Problem statement =>
The answer should consist solely of the lines from the first one below through the line containing "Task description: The", copied exactly.
Segment Open
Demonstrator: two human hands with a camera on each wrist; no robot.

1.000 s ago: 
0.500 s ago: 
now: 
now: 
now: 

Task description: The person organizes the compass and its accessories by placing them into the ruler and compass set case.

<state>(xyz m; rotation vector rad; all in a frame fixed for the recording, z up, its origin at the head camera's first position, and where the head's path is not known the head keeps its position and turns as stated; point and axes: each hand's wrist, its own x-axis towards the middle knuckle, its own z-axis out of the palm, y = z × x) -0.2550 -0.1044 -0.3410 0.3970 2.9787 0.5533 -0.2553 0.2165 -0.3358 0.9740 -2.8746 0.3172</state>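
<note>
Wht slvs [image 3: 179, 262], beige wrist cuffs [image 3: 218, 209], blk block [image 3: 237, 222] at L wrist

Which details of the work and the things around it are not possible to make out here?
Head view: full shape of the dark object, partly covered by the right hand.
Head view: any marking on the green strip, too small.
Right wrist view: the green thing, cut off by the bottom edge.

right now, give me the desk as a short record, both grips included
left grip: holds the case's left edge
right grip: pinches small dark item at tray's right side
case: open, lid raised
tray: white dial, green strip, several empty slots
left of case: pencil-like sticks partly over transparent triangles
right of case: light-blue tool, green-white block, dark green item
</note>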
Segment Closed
Answer to this problem =>
Demonstrator: two human hands with a camera on each wrist; no robot.

1.000 s ago: 
0.500 s ago: 
now: 
now: 
now: 

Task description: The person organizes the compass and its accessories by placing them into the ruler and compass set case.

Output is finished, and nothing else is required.